Abhay Patki shows how a novel amplification strategy provides a rapid, simple and versatile method for preparing DNA templates that can be used directly in cycle sequencing reactions with no need for purification. Its simple format eliminates the multiple steps of commonly used template preparation schemes and allows DNA template preparation and sequencing to be completed in a single day.

Traditional methods for preparing DNA templates for sequencing require overnight growth of cultures followed by multiple steps aimed at isolating and purifying plasmid or phage DNA for use in sequencing reactions. These protocols are often laborious and expensive. They are also less than ideal for use in high-throughput sequencing laboratories where rapid, simple, low-cost procedures that can be automated are needed.

Preparing templates

TempliPhi Amplification Kits address these issues, preparing templates in four­six hours that can be directly used in sequencing the reactions using any chemistry and on any platform.

The TempliPhi technology uses rolling circle amplification (RCA) (Fig. 1) and Phi29 DNA polymerase licensed exclusively to Amersham Biosciences to amplify circular DNA for sequencing.

The protocol is simple, requiring less than 20 minutes of hands-on time to amplify 96 samples from bacterial colonies, while also eliminating the need for overnight cultures and template-specific preparation protocols.

By reducing the time, labour, and reagents commonly used in template preparation, the kits deliver a cost-effective method for preparing DNA of consistent quality and quantity.

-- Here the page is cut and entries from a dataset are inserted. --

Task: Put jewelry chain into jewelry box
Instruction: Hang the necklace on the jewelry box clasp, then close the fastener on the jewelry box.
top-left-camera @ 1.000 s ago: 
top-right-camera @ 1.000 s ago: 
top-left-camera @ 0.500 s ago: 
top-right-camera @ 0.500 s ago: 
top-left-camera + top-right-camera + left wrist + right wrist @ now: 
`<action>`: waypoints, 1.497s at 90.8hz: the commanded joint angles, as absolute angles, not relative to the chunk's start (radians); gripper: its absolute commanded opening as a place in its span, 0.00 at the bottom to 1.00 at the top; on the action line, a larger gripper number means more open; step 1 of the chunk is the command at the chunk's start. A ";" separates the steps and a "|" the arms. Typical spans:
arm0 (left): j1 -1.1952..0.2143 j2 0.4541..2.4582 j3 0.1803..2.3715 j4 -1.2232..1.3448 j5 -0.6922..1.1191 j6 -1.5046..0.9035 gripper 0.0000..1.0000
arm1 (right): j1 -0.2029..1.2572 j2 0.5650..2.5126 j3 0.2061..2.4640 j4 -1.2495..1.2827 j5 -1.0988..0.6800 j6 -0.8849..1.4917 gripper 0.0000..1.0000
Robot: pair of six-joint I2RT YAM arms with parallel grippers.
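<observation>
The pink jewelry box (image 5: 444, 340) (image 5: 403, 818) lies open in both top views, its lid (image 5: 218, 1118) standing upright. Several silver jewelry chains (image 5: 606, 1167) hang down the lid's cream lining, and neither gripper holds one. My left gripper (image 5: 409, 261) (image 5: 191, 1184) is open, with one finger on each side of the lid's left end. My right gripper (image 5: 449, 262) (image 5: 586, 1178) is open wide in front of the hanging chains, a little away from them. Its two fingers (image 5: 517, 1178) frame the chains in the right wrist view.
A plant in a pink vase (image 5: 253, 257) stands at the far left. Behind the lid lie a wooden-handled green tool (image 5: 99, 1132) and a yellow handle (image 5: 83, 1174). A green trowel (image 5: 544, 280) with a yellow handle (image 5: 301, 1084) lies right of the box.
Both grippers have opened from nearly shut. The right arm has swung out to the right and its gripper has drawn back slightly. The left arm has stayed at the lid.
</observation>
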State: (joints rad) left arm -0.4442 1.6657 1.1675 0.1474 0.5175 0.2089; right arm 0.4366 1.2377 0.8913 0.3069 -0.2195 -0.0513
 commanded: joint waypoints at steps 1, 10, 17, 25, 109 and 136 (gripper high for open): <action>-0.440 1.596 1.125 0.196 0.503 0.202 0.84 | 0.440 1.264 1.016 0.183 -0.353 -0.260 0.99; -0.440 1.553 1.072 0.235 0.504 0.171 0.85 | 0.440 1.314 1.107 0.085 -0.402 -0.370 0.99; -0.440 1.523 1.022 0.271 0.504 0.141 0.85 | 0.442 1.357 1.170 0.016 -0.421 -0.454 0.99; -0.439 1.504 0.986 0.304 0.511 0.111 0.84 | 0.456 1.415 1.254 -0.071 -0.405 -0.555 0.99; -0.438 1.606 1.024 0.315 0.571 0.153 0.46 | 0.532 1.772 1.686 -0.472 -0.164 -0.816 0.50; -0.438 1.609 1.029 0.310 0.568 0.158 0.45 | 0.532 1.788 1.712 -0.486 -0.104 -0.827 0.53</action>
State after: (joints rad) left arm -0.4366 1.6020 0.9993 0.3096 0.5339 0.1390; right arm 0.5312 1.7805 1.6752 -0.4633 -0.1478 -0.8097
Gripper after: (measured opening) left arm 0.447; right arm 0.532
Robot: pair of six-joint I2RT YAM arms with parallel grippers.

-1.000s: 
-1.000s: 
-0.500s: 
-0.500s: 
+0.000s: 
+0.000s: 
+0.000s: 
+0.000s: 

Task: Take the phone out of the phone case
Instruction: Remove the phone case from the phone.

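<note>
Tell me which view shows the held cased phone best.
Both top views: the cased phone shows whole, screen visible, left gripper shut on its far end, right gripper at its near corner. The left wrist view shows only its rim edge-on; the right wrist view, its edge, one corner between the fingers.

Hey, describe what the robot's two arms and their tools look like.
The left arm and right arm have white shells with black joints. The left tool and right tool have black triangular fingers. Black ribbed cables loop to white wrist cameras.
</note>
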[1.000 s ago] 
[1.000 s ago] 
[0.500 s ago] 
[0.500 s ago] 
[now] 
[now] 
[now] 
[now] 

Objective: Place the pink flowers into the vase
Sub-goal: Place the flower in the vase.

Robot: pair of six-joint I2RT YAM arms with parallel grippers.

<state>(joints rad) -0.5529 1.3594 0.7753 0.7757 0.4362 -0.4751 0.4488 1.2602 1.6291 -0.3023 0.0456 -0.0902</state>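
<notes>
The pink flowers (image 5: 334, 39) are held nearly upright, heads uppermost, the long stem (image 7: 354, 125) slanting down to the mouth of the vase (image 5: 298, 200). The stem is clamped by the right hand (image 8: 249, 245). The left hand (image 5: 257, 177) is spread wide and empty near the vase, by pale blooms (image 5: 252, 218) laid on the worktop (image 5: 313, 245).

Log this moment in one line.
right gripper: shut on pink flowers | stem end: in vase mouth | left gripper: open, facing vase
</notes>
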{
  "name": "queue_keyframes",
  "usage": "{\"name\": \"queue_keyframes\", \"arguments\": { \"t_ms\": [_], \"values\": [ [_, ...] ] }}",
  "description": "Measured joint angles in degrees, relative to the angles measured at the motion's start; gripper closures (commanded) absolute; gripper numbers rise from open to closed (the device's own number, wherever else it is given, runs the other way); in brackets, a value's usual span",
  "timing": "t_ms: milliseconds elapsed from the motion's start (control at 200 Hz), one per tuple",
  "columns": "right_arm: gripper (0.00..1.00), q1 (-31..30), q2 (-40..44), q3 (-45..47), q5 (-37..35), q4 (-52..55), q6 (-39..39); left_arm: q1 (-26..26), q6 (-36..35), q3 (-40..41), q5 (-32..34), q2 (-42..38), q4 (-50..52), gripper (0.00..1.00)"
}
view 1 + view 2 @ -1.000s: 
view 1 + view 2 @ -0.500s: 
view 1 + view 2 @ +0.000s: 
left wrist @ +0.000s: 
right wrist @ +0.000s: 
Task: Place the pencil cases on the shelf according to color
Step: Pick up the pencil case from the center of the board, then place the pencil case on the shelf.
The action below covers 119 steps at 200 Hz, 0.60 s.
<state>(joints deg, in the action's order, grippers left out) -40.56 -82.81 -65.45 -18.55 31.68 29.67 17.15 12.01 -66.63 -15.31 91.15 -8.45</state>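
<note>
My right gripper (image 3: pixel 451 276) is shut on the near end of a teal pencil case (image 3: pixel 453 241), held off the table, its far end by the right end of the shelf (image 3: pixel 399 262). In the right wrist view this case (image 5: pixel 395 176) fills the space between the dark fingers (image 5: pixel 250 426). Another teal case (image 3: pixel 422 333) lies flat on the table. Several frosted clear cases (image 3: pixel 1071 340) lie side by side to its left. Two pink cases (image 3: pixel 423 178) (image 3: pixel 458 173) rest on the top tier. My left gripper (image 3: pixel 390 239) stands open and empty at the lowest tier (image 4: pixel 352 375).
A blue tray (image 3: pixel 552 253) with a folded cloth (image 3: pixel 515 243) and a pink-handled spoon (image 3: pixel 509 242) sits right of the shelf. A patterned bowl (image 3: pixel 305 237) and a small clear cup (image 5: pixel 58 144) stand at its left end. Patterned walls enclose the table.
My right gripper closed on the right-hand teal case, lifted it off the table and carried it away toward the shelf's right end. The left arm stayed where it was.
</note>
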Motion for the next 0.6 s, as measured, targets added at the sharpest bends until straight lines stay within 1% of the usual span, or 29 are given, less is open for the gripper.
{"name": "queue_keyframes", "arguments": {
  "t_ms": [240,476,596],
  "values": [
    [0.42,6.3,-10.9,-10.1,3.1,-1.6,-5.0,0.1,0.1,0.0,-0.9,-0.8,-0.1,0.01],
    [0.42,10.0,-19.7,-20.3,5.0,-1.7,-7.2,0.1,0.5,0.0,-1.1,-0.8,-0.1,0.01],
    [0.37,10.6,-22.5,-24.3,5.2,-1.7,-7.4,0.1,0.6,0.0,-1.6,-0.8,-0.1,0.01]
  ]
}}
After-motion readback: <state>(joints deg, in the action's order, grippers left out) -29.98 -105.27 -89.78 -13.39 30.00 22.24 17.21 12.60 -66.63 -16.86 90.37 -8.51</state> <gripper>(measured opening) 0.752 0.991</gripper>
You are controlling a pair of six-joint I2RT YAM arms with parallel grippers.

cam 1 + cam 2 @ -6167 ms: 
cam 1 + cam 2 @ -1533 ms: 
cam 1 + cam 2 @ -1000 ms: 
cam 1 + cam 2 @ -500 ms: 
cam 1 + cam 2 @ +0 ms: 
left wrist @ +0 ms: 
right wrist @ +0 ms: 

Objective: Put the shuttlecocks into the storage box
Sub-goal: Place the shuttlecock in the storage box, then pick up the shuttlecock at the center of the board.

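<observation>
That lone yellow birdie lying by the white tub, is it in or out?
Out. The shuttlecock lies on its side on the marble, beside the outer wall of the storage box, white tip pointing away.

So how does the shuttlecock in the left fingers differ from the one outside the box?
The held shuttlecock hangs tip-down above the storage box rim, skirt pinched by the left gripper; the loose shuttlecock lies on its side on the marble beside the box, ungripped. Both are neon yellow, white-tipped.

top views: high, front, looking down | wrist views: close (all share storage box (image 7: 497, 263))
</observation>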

RCA by Phi29 DNA polymerase

TempliPhi Amplification Kits have been developed specifically to prepare templates for DNA sequencing.

The method utilises bacteriophage Phi29 DNA polymerase to exponentially amplify circular DNA templates by RCA. Under isothermal conditions, the kits can produce microgram quantities of DNA from picograms of starting material in a few hours, eliminating the need for cell cultures and conventional plasmid or M13 preparations.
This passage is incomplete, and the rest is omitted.